WORK TO BE COMPLETED => Repeat the listing in full. Nothing may be added or left out.

● ● ● ●

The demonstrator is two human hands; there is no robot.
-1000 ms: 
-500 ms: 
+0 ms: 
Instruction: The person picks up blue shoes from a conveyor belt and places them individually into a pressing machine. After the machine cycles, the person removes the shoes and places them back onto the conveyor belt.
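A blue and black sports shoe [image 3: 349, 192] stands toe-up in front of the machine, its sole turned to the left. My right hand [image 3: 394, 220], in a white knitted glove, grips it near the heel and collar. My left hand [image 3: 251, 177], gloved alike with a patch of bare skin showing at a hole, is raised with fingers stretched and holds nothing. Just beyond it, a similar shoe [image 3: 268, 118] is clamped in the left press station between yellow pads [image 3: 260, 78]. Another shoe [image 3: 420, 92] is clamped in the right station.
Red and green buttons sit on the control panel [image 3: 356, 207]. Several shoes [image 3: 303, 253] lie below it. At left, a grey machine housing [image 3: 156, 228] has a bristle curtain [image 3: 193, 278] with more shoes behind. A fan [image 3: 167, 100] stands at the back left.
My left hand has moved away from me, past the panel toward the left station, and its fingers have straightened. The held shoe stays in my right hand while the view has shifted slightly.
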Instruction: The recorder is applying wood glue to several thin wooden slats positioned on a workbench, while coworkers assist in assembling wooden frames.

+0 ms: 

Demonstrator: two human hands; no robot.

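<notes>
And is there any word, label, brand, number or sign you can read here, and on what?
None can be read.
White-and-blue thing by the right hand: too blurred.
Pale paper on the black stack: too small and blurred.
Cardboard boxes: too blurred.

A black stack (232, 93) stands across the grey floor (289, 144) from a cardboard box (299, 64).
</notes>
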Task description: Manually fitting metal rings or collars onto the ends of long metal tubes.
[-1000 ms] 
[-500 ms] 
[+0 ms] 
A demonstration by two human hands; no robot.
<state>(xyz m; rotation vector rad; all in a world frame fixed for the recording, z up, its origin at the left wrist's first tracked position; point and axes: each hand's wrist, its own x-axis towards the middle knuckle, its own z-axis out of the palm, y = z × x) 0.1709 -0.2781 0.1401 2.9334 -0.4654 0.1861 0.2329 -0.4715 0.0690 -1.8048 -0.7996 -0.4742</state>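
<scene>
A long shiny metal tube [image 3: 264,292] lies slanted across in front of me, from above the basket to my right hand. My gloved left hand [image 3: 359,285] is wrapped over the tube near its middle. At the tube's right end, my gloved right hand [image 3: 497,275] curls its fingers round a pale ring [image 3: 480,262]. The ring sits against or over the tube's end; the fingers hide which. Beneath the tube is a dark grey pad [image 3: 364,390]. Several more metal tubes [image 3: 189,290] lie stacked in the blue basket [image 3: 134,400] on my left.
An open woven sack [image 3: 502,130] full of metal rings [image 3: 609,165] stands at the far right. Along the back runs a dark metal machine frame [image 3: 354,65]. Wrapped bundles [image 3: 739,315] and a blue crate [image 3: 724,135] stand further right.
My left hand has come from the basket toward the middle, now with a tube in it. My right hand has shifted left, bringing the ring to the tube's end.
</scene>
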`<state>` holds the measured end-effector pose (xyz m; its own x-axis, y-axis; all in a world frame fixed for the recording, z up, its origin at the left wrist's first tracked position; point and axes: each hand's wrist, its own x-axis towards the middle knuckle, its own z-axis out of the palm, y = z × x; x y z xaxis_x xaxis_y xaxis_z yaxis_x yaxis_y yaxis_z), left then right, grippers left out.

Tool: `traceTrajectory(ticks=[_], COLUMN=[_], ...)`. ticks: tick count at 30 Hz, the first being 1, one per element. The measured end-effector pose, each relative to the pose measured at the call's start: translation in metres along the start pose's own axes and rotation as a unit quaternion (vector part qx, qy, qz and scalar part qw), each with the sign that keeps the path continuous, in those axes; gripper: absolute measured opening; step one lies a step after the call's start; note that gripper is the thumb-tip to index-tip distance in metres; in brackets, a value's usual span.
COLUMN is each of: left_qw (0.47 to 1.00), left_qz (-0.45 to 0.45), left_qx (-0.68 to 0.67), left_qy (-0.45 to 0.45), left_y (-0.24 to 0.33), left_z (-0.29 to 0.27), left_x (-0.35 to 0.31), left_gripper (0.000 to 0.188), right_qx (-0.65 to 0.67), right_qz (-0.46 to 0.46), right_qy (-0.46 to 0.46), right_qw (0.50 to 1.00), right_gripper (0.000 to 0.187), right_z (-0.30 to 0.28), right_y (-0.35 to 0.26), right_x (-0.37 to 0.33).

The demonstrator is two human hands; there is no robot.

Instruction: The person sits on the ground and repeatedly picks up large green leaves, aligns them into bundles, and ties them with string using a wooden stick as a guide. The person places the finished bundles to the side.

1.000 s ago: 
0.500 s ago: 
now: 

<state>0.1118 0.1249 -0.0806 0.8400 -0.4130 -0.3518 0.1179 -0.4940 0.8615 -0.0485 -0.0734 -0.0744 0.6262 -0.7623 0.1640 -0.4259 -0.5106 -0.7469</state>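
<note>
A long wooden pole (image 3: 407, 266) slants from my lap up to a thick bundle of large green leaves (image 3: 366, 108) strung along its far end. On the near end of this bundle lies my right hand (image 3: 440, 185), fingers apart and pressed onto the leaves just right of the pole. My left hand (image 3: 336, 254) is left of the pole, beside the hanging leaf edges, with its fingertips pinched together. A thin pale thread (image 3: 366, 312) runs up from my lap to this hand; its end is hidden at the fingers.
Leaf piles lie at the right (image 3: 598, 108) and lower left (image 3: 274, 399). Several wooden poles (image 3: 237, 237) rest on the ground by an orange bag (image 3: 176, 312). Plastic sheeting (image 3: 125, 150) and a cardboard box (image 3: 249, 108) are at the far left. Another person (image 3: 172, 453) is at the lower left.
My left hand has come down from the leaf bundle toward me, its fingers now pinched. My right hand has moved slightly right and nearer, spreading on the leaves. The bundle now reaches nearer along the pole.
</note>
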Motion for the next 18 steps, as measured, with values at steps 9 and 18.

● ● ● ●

ANSWER SPACE =>
The demonstrator is two human hands; there is no robot.
-1000 ms: 
-500 ms: 
+0 ms: 
Instruction: The person picks up blue shoes from a conveyor belt and places them individually into a pressing machine. After the machine cycles, the person removes the shoes and places them back onto the conveyor belt.
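A blue and black sports shoe [image 3: 349, 192] stands toe-up in front of the machine, its sole turned to the left. My right hand [image 3: 394, 220], in a white knitted glove, grips it near the heel and collar. My left hand [image 3: 251, 177], gloved alike with a patch of bare skin showing at a hole, is raised with fingers stretched and holds nothing. Just beyond it, a similar shoe [image 3: 268, 118] is clamped in the left press station between yellow pads [image 3: 260, 78]. Another shoe [image 3: 420, 92] is clamped in the right station.
Red and green buttons sit on the control panel [image 3: 356, 207]. Several shoes [image 3: 303, 253] lie below it. At left, a grey machine housing [image 3: 156, 228] has a bristle curtain [image 3: 193, 278] with more shoes behind. A fan [image 3: 167, 100] stands at the back left.
My left hand has moved away from me, past the panel toward the left station, and its fingers have straightened. The held shoe stays in my right hand while the view has shifted slightly.
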Instruction: The recorder is applying wood glue to several thin wooden slats positioned on a workbench, while coworkers assist in assembling wooden frames.

+0 ms: 

Demonstrator: two human hands; no robot.

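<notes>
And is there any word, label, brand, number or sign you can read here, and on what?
None can be read.
White-and-blue thing by the right hand: too blurred.
Pale paper on the black stack: too small and blurred.
Cardboard boxes: too blurred.

A black stack (232, 93) stands across the grey floor (289, 144) from a cardboard box (299, 64).
</notes>
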Task description: Manually fitting metal rings or collars onto the ends of long metal tubes.
[-1000 ms] 
[-500 ms] 
[+0 ms] 
A demonstration by two human hands; no robot.
<state>(xyz m; rotation vector rad; all in a world frame fixed for the recording, z up, its origin at the left wrist's first tracked position; point and axes: each hand's wrist, its own x-axis towards the middle knuckle, its own z-axis out of the palm, y = z × x) 0.1709 -0.2781 0.1401 2.9334 -0.4654 0.1861 0.2329 -0.4715 0.0690 -1.8048 -0.7996 -0.4742</state>
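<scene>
A long shiny metal tube [image 3: 264,292] lies slanted across in front of me, from above the basket to my right hand. My gloved left hand [image 3: 359,285] is wrapped over the tube near its middle. At the tube's right end, my gloved right hand [image 3: 497,275] curls its fingers round a pale ring [image 3: 480,262]. The ring sits against or over the tube's end; the fingers hide which. Beneath the tube is a dark grey pad [image 3: 364,390]. Several more metal tubes [image 3: 189,290] lie stacked in the blue basket [image 3: 134,400] on my left.
An open woven sack [image 3: 502,130] full of metal rings [image 3: 609,165] stands at the far right. Along the back runs a dark metal machine frame [image 3: 354,65]. Wrapped bundles [image 3: 739,315] and a blue crate [image 3: 724,135] stand further right.
My left hand has come from the basket toward the middle, now with a tube in it. My right hand has shifted left, bringing the ring to the tube's end.
</scene>
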`<state>` holds the measured end-effector pose (xyz m; its own x-axis, y-axis; all in a world frame fixed for the recording, z up, its origin at the left wrist's first tracked position; point and axes: each hand's wrist, its own x-axis towards the middle knuckle, its own z-axis out of the palm, y = z × x; x y z xaxis_x xaxis_y xaxis_z yaxis_x yaxis_y yaxis_z), left then right, grippers left out.

Tool: `traceTrajectory(ticks=[_], COLUMN=[_], ...)`. ticks: tick count at 30 Hz, the first being 1, one per element. The measured end-effector pose, each relative to the pose measured at the call's start: translation in metres along the start pose's own axes and rotation as a unit quaternion (vector part qx, qy, qz and scalar part qw), each with the sign that keeps the path continuous, in those axes; gripper: absolute measured opening; step one lies a step after the call's start; note that gripper is the thumb-tip to index-tip distance in metres; in brackets, a value's usual span.
COLUMN is each of: left_qw (0.47 to 1.00), left_qz (-0.45 to 0.45), left_qx (-0.68 to 0.67), left_qy (-0.45 to 0.45), left_y (-0.24 to 0.33), left_z (-0.29 to 0.27), left_x (-0.35 to 0.31), left_gripper (0.000 to 0.188), right_qx (-0.65 to 0.67), right_qz (-0.46 to 0.46), right_qy (-0.46 to 0.46), right_qw (0.50 to 1.00), right_gripper (0.000 to 0.187), right_z (-0.30 to 0.28), right_y (-0.35 to 0.26), right_x (-0.37 to 0.33).

The demonstrator is two human hands; there is no robot.

Instruction: The person sits on the ground and repeatedly picks up large green leaves, aligns them into bundles, and ties them with string using a wooden stick as a guide. The person places the finished bundles to the side.

1.000 s ago: 
0.500 s ago: 
now: 

<state>0.1118 0.1249 -0.0806 0.8400 -0.4130 -0.3518 0.1179 -0.4940 0.8615 -0.0485 -0.0734 -0.0744 0.6262 -0.7623 0.1640 -0.4259 -0.5106 -0.7469</state>
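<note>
A long wooden pole (image 3: 407, 266) slants from my lap up to a thick bundle of large green leaves (image 3: 366, 108) strung along its far end. On the near end of this bundle lies my right hand (image 3: 440, 185), fingers apart and pressed onto the leaves just right of the pole. My left hand (image 3: 336, 254) is left of the pole, beside the hanging leaf edges, with its fingertips pinched together. A thin pale thread (image 3: 366, 312) runs up from my lap to this hand; its end is hidden at the fingers.
Leaf piles lie at the right (image 3: 598, 108) and lower left (image 3: 274, 399). Several wooden poles (image 3: 237, 237) rest on the ground by an orange bag (image 3: 176, 312). Plastic sheeting (image 3: 125, 150) and a cardboard box (image 3: 249, 108) are at the far left. Another person (image 3: 172, 453) is at the lower left.
My left hand has come down from the leaf bundle toward me, its fingers now pinched. My right hand has moved slightly right and nearer, spreading on the leaves. The bundle now reaches nearer along the pole.
</note>
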Motion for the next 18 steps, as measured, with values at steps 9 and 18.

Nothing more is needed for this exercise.